On the bandwith problem, I guess this is a rather clever solution. I'm not very experienced in this domain but I would expect the improvement in the bandwidth domain to come at the detriment of an increased phase delay as the signal propagates through one more OpAmp. (tell me if I'm wrong
)
It would be an improvement when you are trying to read the amplitude of some short transient current, but the delay would be something to keep in mind.
Great video... entirely too few fridays in Dave's calendar.
I normally use slew rate.
The GBW is nice but says nothing about the amplitude of the output.
Before the amplitude of the opamps drops to -3 dB the output sinus waveform has been
changed to a triangle due to the slew rate limit.
See wiki
https://en.wikipedia.org/wiki/Slew_rate
Hi
A method I used to get a 10:1 divider is a 8 resistor network.
----R---R---R---R---R---R-
! ! !
--R---R--
!
2R in parallel is the 1R in the divider
2R in parallel is series with 4 R's is the 9R
Use a 1% network with 8 individual resistors
Generally the match between individual resisters is much better then 1%, for a radiometric divider the exact value does not matter
The resistors are all from the same mix of resistive material therefore they temperature stability tracks very well.
I have used the method over the years with great success, if space is not a problem
Generally get better then 0.1% ratios with high temperature stability, only have to by 1 part plus not very expensive.
Regards
A method I used to get a 10:1 divider is a 8 resistor network.
----R---R---R---R---R---R-
! ! !
--R---R--
!
2R in parallel is the 1R in the divider
2R in parallel is series with 4 R's is the 9R
Interesting & noted down, thanks.
Sorry but I'm missing something here, I cannot see why the bandwidth of an op amp will change depending on what gain you set it at. All that is in the feedback path is two resistors so what causes a device that works at over 2 MHz at unity gain to only work at a few KHz?
Peter
Sorry but I'm missing something here, I cannot see why the bandwidth of an op amp will change depending on what gain you set it at.
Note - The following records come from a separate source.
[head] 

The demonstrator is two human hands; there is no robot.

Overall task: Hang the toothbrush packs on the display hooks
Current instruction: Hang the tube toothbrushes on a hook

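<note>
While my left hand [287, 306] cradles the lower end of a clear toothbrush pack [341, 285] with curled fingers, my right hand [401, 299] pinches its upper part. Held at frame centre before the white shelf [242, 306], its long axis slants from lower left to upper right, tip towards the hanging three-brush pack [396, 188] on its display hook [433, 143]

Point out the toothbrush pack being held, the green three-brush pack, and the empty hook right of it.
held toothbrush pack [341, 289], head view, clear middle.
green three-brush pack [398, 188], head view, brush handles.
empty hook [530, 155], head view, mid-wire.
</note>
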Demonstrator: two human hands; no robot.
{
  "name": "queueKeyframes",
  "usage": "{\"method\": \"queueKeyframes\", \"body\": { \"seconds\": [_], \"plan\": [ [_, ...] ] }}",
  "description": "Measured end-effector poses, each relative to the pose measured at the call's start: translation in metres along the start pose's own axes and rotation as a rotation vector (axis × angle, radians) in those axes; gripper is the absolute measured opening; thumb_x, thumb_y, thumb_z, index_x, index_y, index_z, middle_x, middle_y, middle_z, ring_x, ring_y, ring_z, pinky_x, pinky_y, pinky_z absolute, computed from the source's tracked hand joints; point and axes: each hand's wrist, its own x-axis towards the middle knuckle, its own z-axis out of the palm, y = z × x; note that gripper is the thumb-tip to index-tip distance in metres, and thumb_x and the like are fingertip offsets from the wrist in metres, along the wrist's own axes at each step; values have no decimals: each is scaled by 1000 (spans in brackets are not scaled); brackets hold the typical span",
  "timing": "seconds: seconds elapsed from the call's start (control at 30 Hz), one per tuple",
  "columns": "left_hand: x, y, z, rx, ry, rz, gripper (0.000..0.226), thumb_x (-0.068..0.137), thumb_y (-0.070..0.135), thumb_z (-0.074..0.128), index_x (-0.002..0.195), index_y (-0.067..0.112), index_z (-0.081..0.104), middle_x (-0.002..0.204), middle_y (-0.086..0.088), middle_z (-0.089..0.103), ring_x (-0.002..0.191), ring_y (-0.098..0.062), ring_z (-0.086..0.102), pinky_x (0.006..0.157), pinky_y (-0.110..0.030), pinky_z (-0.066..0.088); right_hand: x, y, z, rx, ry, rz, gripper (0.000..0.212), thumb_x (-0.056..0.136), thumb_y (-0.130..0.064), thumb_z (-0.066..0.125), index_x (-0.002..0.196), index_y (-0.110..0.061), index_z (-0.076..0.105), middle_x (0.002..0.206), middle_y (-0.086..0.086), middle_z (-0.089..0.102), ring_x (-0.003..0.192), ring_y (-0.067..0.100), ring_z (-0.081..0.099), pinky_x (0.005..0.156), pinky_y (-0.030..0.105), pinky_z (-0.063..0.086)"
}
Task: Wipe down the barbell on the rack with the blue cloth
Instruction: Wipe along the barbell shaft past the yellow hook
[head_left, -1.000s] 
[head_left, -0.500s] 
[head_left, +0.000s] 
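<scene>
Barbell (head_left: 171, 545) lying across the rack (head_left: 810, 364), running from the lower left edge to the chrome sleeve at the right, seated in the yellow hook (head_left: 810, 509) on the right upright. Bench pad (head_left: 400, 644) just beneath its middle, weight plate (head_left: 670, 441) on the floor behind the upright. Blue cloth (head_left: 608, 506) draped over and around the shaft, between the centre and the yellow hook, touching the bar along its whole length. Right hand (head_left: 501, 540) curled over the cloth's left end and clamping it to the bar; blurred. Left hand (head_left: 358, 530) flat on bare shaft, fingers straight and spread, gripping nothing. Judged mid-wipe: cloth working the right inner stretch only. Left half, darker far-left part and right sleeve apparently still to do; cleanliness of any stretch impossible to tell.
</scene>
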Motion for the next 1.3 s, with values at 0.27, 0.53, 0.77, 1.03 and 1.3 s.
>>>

All that is in the feedback path is two resistors so what causes a device that works at over 2 MHz at unity gain to only work at a few KHz?
Peter
In simplified terms:
To get a stable opamp it is internally frequency compensated with what is called a dominant pole. The result (again simplified) is that an opamp behaves like a first order low-pass filter with -20 dB/decade frequency response. I.e. the low-pass behavior limits amplification at higher frequencies.
Actually, as an EE you should know that from your introduction course to opamps.
EE, Electrical Engineer, normally I work on bigger stuff such as 10Kw motor drivers but I do the smaller stuff like this for fun.
Peter
I think you should create a video on bandwidth as it applies to electronics as I don't even know why you needed more bandwidth in your micro current.. was it for response time of the input? Make tests quicker. When I search online and YouTube I find so many variants but nothing a newbie like myself can understand.
You need more bandwitdh in opamp circuits to see fast changing frequencies on your test signals,
for example try to measure a rectangle signal with a too small bandwitdh, you will see a sinus of it, so you must always know what to expect from your test and measurment equipments, otherwise there is no need to measure at all
For 9K, surely 2x18K in parallel is better than 2K2+6K8 as it reduces your BOM.
For a two resistor ratio of 9:1, what could be better than 1k8 and 200R?
You need more bandwitdh in opamp circuits to see fast changing frequencies on your test signals,
for example try to measure a rectangle signal with a too small bandwitdh, you will see a sinus of it, so you must always know what to expect from your test and measurment equipments, otherwise there is no need to measure at all
Thanks! That answers my question. Tomorrow I will be playing with some op amps. Need to get a scope soon so I can see what the wave form looks like and such.
in the video, Dave mentions that it is better that we apply the whole gain in one opamp for a couple of reasons, what are the reasons behind this?